→ WORK INSTRUCTION
With the pictures left out, copy the records below exactly from the first line down to the line holding "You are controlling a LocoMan", and include that line.

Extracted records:
====

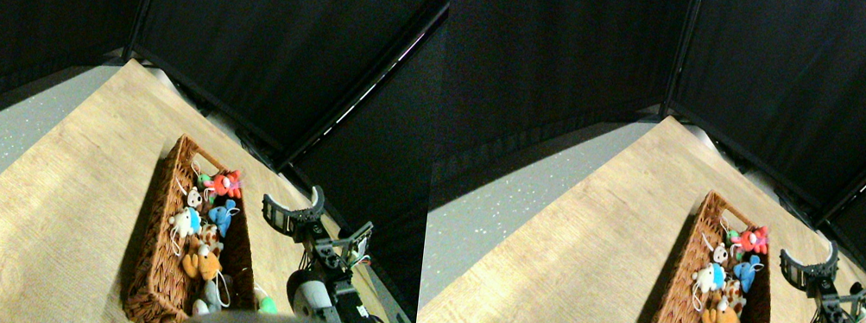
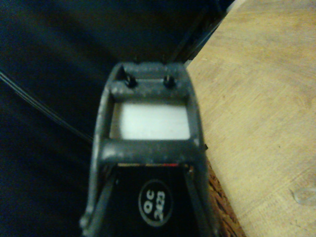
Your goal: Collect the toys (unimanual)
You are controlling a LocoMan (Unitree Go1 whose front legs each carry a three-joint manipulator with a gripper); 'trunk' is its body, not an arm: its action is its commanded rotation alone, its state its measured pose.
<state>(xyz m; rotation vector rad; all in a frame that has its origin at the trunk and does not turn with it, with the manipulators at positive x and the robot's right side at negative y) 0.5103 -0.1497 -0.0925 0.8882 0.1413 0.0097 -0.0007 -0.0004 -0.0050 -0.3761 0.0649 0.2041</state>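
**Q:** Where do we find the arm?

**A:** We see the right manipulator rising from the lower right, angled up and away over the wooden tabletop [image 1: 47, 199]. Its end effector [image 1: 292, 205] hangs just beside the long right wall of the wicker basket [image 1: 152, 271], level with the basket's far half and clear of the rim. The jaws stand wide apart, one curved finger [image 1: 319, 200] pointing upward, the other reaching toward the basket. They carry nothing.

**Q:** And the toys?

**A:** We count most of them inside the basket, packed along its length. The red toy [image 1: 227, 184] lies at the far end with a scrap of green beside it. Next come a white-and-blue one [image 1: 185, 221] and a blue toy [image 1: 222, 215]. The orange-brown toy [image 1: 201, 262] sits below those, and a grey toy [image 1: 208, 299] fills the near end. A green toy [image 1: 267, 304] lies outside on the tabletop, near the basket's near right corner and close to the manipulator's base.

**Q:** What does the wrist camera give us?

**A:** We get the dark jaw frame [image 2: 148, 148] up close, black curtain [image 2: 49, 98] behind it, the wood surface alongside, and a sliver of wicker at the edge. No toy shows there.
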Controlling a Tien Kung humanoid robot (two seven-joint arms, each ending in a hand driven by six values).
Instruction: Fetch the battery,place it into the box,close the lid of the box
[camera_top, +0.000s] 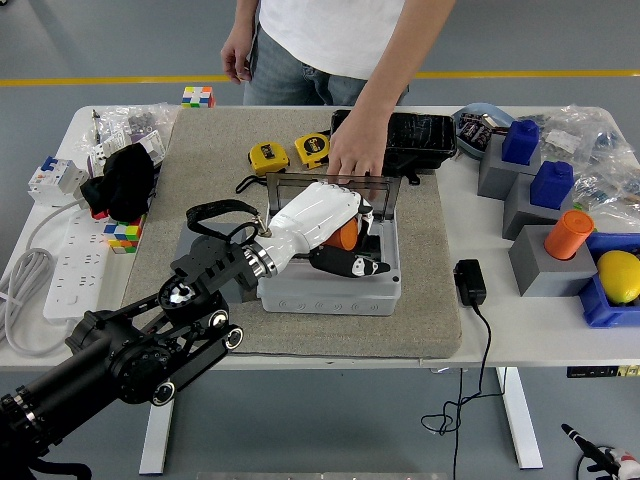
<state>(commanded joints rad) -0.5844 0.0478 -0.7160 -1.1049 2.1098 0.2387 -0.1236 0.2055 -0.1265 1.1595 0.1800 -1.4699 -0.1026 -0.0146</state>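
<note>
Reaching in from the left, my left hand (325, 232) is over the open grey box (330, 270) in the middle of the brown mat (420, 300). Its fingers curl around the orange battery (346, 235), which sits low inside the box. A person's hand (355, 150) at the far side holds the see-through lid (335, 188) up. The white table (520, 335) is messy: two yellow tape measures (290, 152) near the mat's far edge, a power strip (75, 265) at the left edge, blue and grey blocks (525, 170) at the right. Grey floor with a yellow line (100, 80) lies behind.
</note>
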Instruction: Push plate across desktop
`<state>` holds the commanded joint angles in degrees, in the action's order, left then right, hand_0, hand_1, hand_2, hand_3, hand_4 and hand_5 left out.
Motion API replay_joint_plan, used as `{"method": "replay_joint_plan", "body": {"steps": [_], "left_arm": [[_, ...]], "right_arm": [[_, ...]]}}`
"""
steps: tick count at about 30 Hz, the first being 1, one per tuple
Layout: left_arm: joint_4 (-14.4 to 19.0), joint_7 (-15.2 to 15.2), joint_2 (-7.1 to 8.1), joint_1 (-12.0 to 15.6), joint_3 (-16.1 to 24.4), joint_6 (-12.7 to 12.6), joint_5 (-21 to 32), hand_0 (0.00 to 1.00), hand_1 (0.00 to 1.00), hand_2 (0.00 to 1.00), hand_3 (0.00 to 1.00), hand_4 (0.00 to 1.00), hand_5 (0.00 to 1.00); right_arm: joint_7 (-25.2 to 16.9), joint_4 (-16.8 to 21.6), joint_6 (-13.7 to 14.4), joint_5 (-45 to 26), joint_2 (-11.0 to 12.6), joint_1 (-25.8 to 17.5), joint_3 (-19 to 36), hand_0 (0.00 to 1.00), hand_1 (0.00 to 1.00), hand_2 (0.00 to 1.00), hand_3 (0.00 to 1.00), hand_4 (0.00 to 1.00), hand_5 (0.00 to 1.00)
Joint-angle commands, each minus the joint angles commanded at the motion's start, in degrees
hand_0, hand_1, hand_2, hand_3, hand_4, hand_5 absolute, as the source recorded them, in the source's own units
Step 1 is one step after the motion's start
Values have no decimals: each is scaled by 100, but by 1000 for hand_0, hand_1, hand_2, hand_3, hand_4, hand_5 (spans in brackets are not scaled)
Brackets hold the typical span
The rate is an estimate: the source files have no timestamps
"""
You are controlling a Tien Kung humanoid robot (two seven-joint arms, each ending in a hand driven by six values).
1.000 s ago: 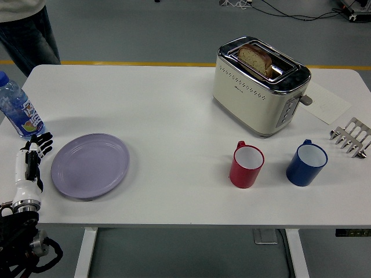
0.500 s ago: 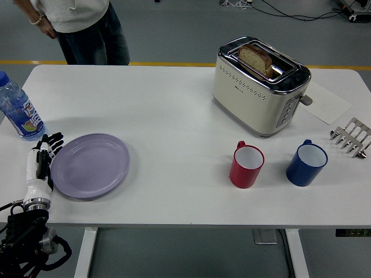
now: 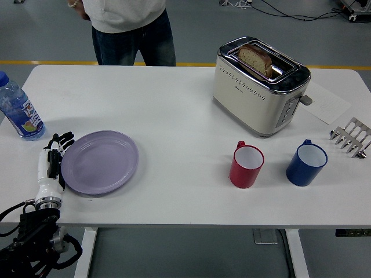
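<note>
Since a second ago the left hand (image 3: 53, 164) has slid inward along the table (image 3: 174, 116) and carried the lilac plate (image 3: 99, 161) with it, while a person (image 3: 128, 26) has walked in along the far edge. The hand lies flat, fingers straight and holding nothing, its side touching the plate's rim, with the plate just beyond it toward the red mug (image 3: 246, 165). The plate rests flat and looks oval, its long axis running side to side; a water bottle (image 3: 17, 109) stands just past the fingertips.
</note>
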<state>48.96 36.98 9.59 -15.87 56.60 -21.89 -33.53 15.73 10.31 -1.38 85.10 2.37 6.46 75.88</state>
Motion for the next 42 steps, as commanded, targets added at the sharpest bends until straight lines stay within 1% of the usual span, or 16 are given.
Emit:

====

→ RESULT OF THE EXERCISE
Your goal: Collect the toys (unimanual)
You are controlling a LocoMan (Unitree Go1 whose front legs each carry a three-joint manipulator with a gripper); 'trunk' is its body, not an arm: its action is its commanded rotation alone, its state its measured pose.

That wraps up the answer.